**About this exercise**
Repeat the whole listing word for word, skipping pictures.

[Data shown — start]

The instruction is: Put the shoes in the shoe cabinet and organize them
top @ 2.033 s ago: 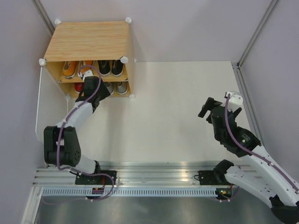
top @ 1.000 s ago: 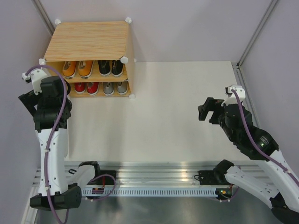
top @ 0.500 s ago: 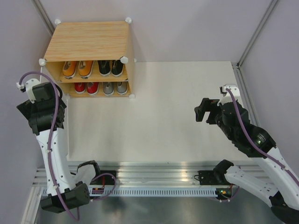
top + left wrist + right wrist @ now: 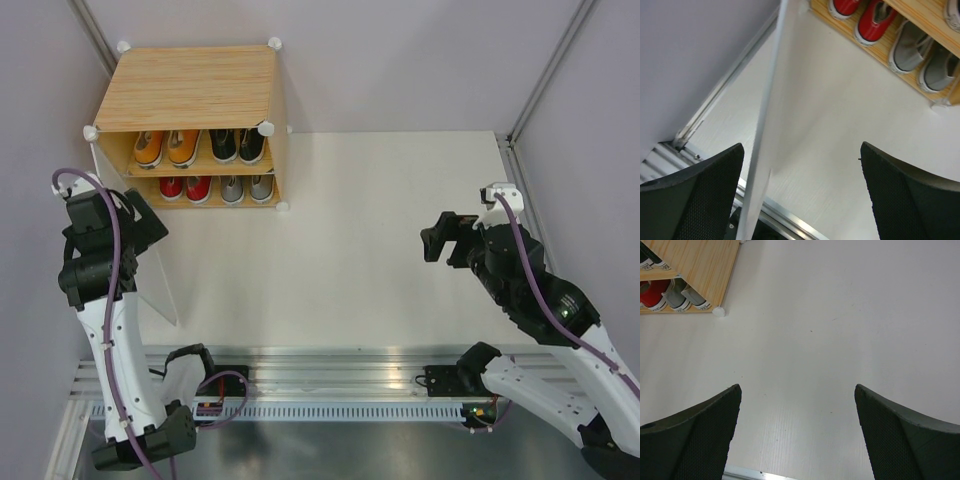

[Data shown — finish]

**Output below**
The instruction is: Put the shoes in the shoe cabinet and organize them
top @ 2.033 s ago: 
top @ 1.000 s ago: 
top @ 0.500 s ago: 
top + left wrist + right wrist @ now: 

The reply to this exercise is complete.